Valve having a motor arranged inside a tube having sections with different diameters

Abstract

A valve (1), in particular expansion valve, is described including a valve element (6) driven by a rotary motor (7), wherein the motor (7) includes a rotor (9) arranged inside a motor section (19) of a tube (14) and a stator (8) arranged outside the motor section (19) of the tube (14) and the rotor (9) is supported by a bearing (15), which bearing (15) is mounted with press fit in a bearing section (16) of the tube (14). Such a valve should have a small motor and a tube which can be produced with low costs. To this end the motor section (19) and the bearing section (17) include different diameters.

Description

CROSS REFERENCE TO RELATED APPLICATIONS

This application is a National Stage application of International Patent Application No. PCT/EP2019/080497, filed on Nov. 7, 2019, which claims priority to European Application No. 18214582.1 filed on Dec. 20, 2018, each of which is hereby incorporated by reference in its entirety.

TECHNICAL FIELD

The present invention relates to a valve, in particular an expansion valve, comprising a valve element driven by a rotary motor, wherein the motor comprises a rotor arranged inside a motor section of a tube and the rotor is supported by a bearing, which bearing is mounted in a bearing section of the tube.

BACKGROUND

Such a valve can be used, for example, to control a flow of a refrigerant through a cooling or refrigeration system. Accordingly, it is necessary to take care that the refrigerant does not escape into the environment. Thus, the tube is used to form a seal against such an escape of refrigerant.

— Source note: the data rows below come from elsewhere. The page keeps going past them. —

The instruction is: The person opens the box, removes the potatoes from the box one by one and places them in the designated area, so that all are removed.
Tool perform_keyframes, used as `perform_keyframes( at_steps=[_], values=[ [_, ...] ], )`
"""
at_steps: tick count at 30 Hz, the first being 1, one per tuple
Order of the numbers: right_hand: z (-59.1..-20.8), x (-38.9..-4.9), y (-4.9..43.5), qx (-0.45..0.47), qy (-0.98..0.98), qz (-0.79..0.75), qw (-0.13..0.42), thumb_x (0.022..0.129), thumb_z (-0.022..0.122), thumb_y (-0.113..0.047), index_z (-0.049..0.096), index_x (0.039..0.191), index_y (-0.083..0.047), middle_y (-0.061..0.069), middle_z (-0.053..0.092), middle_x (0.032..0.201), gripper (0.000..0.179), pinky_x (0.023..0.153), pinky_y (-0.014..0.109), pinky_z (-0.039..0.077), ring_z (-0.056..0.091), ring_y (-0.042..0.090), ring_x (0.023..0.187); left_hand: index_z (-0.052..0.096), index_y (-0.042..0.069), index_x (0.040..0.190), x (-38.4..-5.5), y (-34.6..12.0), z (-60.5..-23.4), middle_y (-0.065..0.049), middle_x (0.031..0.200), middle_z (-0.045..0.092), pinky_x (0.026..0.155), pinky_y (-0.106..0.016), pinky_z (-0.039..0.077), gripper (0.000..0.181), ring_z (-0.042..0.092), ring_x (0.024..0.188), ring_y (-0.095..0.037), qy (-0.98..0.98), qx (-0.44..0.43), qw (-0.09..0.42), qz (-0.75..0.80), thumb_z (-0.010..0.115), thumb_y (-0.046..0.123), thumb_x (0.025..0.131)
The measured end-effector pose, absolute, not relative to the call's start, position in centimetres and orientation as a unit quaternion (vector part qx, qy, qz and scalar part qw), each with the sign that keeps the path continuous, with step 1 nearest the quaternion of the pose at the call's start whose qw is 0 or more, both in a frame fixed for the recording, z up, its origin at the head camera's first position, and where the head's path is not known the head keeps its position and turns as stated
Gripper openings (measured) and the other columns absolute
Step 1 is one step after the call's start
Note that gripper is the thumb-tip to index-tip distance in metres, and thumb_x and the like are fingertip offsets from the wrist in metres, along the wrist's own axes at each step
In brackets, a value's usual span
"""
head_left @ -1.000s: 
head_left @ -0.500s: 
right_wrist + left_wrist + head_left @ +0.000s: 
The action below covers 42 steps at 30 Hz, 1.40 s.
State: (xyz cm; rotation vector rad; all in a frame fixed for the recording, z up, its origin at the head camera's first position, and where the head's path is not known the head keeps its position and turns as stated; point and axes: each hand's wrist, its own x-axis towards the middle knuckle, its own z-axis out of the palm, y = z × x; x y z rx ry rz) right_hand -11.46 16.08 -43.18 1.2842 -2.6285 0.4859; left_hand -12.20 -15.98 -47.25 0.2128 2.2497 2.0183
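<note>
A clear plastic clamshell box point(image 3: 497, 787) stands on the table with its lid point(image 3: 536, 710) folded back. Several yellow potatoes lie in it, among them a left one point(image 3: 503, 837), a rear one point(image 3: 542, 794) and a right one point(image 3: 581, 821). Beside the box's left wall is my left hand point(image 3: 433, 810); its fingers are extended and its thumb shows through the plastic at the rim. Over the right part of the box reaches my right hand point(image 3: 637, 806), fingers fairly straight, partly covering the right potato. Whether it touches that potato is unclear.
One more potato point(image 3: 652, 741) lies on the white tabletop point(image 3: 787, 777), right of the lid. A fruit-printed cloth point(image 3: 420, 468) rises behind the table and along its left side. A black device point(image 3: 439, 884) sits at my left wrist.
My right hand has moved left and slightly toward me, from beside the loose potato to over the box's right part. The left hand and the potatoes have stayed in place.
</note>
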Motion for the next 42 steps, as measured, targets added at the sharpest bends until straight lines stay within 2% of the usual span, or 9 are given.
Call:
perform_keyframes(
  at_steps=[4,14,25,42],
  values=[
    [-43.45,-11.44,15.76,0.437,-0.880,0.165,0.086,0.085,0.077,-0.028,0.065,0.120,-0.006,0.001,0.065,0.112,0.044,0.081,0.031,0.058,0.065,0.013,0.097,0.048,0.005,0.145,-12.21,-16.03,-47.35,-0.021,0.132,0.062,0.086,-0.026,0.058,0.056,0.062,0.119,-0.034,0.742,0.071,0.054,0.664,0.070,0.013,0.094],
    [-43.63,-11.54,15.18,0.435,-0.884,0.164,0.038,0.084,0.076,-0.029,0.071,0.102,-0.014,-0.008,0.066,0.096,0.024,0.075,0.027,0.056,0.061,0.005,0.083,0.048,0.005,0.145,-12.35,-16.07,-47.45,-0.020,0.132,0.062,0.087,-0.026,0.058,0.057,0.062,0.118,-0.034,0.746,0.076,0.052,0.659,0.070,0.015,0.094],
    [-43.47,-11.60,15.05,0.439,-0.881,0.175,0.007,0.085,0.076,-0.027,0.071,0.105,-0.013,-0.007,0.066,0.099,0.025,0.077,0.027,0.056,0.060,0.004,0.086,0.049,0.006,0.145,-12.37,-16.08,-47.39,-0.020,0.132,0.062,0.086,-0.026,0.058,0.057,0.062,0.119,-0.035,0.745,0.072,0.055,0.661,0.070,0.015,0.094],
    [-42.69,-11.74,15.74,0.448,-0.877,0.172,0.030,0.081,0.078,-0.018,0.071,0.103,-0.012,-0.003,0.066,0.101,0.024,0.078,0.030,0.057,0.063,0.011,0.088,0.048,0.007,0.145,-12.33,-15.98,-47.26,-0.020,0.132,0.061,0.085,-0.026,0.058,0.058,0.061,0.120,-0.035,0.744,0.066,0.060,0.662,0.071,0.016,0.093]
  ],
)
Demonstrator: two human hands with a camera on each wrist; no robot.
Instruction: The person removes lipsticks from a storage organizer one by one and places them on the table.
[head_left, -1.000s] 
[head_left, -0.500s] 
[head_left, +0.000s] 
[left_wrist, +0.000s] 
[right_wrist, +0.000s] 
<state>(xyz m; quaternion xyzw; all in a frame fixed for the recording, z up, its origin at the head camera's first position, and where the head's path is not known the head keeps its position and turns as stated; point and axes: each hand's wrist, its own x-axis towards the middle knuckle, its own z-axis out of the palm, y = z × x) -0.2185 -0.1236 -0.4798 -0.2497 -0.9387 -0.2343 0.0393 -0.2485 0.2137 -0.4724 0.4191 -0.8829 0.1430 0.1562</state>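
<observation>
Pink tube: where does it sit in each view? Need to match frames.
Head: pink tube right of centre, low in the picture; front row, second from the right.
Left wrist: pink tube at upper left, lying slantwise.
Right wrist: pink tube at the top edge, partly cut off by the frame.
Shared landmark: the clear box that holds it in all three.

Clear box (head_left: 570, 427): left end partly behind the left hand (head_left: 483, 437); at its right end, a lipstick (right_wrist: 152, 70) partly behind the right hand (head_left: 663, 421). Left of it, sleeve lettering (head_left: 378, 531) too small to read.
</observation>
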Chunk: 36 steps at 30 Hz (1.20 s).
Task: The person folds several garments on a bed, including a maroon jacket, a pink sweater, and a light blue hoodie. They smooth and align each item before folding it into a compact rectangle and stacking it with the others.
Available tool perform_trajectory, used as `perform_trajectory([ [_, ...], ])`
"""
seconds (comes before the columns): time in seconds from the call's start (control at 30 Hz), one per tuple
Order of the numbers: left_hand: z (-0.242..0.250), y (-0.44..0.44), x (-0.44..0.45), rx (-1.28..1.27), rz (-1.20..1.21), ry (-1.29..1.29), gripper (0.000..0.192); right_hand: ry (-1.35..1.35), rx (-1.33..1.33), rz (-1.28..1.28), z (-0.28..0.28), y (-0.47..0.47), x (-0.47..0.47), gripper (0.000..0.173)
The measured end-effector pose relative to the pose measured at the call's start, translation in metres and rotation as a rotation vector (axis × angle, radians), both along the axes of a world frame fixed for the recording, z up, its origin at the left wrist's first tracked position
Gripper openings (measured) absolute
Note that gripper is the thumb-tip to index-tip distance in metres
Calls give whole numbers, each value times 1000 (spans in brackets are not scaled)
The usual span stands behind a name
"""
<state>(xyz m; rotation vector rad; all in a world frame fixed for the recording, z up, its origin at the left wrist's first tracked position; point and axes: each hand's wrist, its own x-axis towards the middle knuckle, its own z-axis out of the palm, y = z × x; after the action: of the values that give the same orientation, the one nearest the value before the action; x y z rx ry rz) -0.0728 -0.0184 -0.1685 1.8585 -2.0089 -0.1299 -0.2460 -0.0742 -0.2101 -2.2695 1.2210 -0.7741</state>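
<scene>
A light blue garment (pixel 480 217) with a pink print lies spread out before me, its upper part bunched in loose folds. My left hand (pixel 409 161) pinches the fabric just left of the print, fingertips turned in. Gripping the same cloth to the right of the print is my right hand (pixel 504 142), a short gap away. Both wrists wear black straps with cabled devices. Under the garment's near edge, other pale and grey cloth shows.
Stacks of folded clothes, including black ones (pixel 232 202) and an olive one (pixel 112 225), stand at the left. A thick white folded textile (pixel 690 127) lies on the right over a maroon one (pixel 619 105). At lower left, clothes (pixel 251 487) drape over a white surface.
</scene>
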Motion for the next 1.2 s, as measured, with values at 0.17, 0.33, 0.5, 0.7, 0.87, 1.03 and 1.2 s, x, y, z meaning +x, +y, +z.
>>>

The tube is made of a thin steel sheet material and a stator of the motor is arranged outside the tube. Since the rotor is arranged inside the tube the thickness of the material of the tube should be as small as possible. The thicker the tube is, the larger is the air gap between the stator and the rotor and the lower is the efficiency and the torque of the motor.

The rotor of the motor has to be rotatably supported by a bearing. A simple way to mount the bearing is to deform the housing upon insertion of the bearing into the tube, e.g. by press fit caulking, coining, swaging or the like.

However, the use of a thin material for the tube on the one hand and the use of a press fit for the motor bearing on the other hand leads to another problem. During press fitting of the bearing into the tube the tube deforms. The deformation is more pronounced the thinner the material of the tube is. Accordingly, the tube having press fit with the motor bearing can be provided with quite large tolerances only. The motor has to be adapted to these tolerances with a consequence that the air gap must be increased. The larger the air gap is the smaller is the torque to be transmitted via the air gap.

The valve requires a certain torque to be operated, i.e. to move the valve element, when the air gap increases, the motor must increase as well to provide this torque. This requires additional space which is not satisfactorily.

SUMMARY

The object underlying the invention is to provide a valve having a small motor and a tube and can be produced with low costs.

This object is solved with a valve as described at the outset, in that the motor section and the bearing section comprise different diameters.

In such a tube a deformation of the bearing section can take place without deforming the motor section or with a smaller deformation of the motor section so that the bearing section is a deformed section. A part of the deformation of the bearing section is taken over by the transition zone between the motor section and the bearing section. Accordingly, the motor section can keep the required inner and outer diameter with very low tolerances so that the gap between the stator and the rotor can be kept small as well.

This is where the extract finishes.